Observable signatures of Hall viscosity in lowest Landau level superfluids

TL;DR

This paper explores how Hall viscosity manifests in lowest Landau level superfluids, proposing observable effects in cold atom experiments and providing a microscopic derivation of their governing equations.

Contribution

It introduces the concept of Hall viscosity in LLL superfluids, linking it to observable phenomena and deriving the relevant equations microscopically.

Findings

Hall viscosity causes vortex dipole rotation.

Wave-speed corrections depend on wave vector.
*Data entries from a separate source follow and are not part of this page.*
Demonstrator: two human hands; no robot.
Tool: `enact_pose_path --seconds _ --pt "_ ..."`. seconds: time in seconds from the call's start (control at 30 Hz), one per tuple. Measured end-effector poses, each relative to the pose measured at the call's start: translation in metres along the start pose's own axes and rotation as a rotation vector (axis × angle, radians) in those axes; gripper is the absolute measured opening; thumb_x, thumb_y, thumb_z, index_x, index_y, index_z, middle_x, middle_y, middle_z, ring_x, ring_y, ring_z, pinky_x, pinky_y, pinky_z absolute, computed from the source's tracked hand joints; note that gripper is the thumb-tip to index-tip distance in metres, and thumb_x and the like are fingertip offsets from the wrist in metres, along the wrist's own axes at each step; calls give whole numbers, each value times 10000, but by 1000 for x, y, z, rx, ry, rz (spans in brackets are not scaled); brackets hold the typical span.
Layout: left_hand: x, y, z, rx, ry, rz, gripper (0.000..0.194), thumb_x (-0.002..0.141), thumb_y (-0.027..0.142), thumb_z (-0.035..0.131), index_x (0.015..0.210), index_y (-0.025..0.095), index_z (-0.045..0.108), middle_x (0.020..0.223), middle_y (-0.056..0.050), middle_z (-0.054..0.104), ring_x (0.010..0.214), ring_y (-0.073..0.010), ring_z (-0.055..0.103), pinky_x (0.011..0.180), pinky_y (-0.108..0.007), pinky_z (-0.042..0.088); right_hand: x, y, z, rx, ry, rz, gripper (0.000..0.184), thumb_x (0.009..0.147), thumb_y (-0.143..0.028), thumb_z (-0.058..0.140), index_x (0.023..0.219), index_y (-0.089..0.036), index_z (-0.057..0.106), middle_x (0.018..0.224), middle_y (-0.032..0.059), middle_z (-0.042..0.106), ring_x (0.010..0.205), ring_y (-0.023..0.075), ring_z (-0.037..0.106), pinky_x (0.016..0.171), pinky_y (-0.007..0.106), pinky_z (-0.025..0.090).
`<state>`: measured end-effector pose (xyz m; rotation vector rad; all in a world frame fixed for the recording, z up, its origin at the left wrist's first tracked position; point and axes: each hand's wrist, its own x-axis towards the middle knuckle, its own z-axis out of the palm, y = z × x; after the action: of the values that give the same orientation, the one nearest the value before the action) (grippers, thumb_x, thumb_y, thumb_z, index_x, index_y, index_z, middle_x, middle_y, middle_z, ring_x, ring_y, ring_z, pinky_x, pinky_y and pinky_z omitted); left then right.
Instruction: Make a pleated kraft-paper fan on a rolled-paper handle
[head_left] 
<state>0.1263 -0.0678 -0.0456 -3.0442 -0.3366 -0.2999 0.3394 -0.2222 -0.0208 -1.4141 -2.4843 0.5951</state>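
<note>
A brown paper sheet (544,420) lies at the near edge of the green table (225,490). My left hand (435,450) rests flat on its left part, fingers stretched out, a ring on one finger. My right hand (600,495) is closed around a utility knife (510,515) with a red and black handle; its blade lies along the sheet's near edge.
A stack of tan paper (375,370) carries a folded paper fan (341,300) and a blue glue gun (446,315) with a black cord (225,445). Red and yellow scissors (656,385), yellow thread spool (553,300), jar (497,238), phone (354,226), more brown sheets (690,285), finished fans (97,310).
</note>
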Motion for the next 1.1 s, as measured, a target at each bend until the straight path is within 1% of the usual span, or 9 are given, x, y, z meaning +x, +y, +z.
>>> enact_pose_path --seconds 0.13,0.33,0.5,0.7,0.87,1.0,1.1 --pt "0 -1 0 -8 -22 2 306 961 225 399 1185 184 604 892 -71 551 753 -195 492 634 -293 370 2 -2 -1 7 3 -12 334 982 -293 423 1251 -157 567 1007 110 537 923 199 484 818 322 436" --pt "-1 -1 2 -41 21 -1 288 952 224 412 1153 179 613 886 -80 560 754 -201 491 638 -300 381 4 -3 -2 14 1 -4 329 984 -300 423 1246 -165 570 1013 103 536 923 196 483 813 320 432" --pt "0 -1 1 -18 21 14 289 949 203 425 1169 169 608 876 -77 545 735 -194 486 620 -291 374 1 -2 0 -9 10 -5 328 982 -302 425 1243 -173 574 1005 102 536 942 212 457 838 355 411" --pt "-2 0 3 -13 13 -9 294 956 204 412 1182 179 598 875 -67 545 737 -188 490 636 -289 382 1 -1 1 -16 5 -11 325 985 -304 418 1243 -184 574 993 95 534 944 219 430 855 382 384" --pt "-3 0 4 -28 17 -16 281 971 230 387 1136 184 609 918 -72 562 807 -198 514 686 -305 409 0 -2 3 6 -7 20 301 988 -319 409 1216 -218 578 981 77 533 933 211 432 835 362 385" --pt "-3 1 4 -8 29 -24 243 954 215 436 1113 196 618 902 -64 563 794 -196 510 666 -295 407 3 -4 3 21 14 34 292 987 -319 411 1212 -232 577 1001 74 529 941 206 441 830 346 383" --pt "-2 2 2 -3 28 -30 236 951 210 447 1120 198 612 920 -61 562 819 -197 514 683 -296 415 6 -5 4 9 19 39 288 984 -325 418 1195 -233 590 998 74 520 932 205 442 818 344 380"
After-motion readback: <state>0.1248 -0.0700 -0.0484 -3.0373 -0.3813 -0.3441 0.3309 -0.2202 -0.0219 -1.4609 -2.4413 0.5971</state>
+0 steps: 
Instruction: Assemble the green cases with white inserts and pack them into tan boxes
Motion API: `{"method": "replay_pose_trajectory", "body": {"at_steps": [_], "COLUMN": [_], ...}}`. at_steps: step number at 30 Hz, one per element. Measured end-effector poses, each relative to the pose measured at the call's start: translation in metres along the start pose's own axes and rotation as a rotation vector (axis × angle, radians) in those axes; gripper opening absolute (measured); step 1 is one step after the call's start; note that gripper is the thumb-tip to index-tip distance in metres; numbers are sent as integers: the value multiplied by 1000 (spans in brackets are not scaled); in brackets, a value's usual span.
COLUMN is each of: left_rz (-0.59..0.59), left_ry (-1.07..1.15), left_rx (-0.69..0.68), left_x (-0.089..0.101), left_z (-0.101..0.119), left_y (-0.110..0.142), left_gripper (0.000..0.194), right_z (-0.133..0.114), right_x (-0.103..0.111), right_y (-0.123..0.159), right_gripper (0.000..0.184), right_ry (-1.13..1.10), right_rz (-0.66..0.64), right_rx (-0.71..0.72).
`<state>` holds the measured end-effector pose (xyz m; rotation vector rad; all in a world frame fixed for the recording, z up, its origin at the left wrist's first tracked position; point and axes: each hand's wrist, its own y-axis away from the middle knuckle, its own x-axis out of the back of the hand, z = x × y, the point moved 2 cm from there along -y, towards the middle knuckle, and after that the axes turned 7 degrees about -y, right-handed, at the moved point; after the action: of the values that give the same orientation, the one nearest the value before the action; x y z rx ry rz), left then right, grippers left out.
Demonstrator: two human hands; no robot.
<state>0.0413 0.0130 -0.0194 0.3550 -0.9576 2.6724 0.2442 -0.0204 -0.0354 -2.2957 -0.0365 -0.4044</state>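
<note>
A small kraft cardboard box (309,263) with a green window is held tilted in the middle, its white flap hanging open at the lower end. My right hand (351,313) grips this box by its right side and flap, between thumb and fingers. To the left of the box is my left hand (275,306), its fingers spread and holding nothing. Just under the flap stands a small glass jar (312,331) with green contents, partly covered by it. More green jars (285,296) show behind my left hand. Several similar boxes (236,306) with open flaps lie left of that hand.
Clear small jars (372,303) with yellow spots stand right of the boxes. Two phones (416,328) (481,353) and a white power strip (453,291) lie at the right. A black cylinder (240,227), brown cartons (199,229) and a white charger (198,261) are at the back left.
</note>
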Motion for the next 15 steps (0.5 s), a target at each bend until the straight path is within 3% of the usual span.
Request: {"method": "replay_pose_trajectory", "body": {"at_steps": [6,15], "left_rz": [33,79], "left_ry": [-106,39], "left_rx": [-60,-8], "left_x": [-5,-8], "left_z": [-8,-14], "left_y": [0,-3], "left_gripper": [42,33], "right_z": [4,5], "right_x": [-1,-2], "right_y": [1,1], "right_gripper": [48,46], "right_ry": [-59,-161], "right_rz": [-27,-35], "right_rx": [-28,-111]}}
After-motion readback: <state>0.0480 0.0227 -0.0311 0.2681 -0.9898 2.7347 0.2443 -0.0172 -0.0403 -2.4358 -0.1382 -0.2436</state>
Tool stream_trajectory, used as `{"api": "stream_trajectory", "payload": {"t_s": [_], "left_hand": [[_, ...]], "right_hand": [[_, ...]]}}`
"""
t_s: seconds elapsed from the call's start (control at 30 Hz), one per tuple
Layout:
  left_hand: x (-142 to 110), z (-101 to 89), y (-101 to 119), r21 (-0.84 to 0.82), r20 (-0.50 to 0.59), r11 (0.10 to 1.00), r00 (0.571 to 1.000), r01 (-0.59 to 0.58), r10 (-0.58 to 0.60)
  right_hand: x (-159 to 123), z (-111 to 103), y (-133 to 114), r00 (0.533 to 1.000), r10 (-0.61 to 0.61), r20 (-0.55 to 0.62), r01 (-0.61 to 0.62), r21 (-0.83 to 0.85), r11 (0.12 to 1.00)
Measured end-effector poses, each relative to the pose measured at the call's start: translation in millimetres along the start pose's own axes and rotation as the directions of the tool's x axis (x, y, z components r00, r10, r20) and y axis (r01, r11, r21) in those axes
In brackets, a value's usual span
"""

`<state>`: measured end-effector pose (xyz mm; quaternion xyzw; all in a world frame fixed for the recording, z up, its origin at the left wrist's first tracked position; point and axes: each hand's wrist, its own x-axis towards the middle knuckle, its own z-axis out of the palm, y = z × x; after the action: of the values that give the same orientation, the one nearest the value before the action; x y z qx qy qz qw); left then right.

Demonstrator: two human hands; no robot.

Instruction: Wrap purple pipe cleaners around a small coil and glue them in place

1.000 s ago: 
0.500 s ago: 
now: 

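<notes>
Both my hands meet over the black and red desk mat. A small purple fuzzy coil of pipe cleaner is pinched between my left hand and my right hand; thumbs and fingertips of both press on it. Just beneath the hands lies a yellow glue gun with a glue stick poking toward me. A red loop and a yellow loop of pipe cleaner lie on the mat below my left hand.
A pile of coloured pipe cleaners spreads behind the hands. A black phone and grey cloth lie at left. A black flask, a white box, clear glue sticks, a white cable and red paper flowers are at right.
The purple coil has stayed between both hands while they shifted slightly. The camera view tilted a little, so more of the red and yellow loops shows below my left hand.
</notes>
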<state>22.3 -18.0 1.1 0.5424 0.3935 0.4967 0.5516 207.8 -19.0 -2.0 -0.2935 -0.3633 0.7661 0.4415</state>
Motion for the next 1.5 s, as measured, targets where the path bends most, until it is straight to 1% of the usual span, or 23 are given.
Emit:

Hall viscosity is nonuniversal in LLL superfluids.

Abstract

Hall viscosity is a nondissipative viscosity occurring in systems with broken time-reversal symmetry, such as quantum Hall phases and $p+ip$ superfluids. Despite Hall viscosity's expected ubiquity and past observations in: classical soft matter, optical, and graphene systems, it has yet to be measured experimentally in any macroscopic quantum state of matter. Toward this end, we describe the observable effects of Hall viscosity in a simple family of rotating Bose-Einstein condensates of electrically neutral bosons, in which all of the bosons condense into a single lowest Landau level (LLL) orbital. Such phases are accessible to current cold atom experiments, and we dub them LLL superfluids. We demonstrate that LLL superfluids possess a nonuniversal Hall viscosity, leading to a range of observable consequences such as rotation of vortex-antivortex dipoles and wave-vector dependent corrections to the speed of sound. Furthermore, using a coherent state path integral approach, we present a microscopic derivation of the Landau-Ginzburg equations of a LLL superfluid, showing explicitly how Hall viscosity enters.